SQL Window Functions | Advanced SQL

Starting here? This lesson is part of a full-length tutorial in using SQL for Data Analysis. Check out the beginning.

In this lesson we'll cover:

Intro to window functions
Basic windowing syntax
The usual suspects: SUM, COUNT, and AVG
ROW_NUMBER()
RANK() and DENSE_RANK()
NTILE
LAG and LEAD
Defining a window alias
Advanced windowing techniques

This lesson uses data from Washington DC's Capital Bikeshare Program, which publishes detailed trip-level historical data on their website. The data was downloaded in February, 2014, but is limited to data collected during the first quarter of 2012. Each row represents one ride. Most fields are self-explanatory, except rider_type: "Registered" indicates a monthly membership to the rideshare program, "Casual" incidates that the rider bought a 3-day pass. The start_time and end_time fields were cleaned up from their original forms to suit SQL date formatting—they are stored in this table as timestamps.

Intro to window functions

PostgreSQL's documentation does an excellent job of introducing the concept of Window Functions:

A window function performs a calculation across a set of table rows that are somehow related to the current row. This is comparable to the type of calculation that can be done with an aggregate function. But unlike regular aggregate functions, use of a window function does not cause rows to become grouped into a single output row — the rows retain their separate identities. Behind the scenes, the window function is able to access more than just the current row of the query result.

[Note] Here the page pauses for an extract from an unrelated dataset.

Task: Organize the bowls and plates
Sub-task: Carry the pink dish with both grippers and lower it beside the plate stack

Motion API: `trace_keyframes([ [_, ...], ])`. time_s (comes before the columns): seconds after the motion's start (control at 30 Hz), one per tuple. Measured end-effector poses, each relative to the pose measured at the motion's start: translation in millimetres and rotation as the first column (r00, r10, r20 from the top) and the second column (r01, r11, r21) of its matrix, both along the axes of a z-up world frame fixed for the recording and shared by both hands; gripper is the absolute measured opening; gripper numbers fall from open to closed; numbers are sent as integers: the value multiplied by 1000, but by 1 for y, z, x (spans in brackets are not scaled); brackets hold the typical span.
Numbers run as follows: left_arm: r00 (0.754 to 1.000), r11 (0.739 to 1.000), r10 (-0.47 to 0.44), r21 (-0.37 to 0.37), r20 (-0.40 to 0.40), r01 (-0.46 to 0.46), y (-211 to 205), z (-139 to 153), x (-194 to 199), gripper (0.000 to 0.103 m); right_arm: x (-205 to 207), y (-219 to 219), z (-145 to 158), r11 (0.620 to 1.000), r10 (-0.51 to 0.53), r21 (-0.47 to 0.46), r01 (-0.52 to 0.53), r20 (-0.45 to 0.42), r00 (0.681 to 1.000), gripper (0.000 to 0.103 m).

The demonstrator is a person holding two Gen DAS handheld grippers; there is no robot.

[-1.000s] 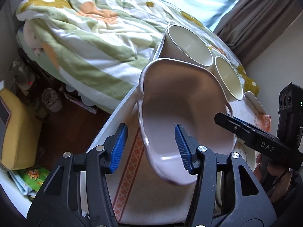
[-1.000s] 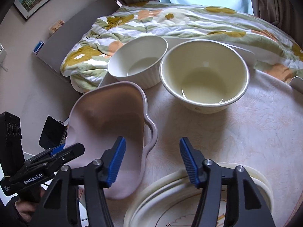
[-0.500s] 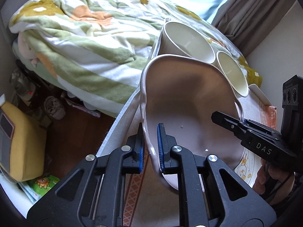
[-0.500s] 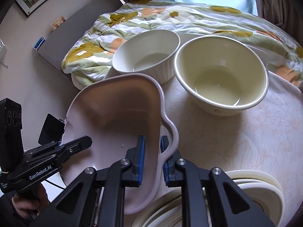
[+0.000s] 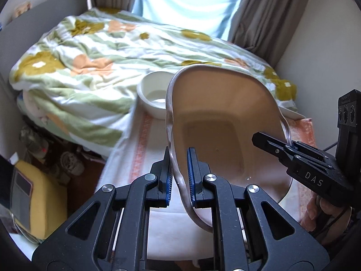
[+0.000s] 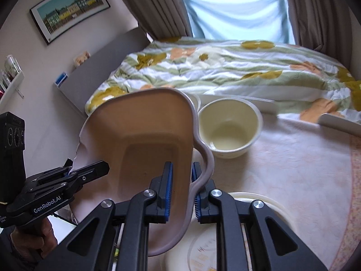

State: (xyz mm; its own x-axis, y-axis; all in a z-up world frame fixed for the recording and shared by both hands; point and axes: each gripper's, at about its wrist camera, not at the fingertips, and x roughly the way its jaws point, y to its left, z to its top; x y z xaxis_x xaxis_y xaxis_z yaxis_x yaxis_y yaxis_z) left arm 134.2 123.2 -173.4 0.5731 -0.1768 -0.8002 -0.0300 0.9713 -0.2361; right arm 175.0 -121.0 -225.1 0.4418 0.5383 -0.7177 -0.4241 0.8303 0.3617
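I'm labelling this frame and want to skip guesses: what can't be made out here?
- Left wrist view: the pink dish hides the cream bowl and part of the white bowl.
- Right wrist view: the right hand-held gripper and the frame edge cut off the plate stack; its count is unclear.
- Right wrist view: the dish's rim under the left hand-held gripper is blurred.

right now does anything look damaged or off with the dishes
Yes. The pink dish, clamped by both the left gripper and the right gripper, has a jagged, broken-looking edge on its left rim. It is also held tilted above the table.
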Motion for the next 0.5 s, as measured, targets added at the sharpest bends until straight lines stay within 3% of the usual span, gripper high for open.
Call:
trace_keyframes([
  [0.27,991,991,-134,-23,27,135,-132,24,-1,10,-27,-127,36,991,-134,-1,134,32,990,15],
  [0.5,964,963,-262,-81,-36,259,-251,-9,0,10,-46,-234,25,961,-272,-50,271,0,962,15],
])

The most practical example of this is a running total:

SELECT duration_seconds, SUM(duration_seconds) OVER (ORDER BY start_time) AS running_total FROM tutorial.dc_bikeshare_q1_2012

You can see that the above query creates an aggregation (running_total) without using GROUP BY. Let's break down the syntax and see how it works.

Basic windowing syntax

The first part of the above aggregation, SUM(duration_seconds), looks a lot like any other aggregation. Adding OVER designates it as a window function. You could read the above aggregation as "take the sum of duration_seconds over the entire result set, in order by start_time."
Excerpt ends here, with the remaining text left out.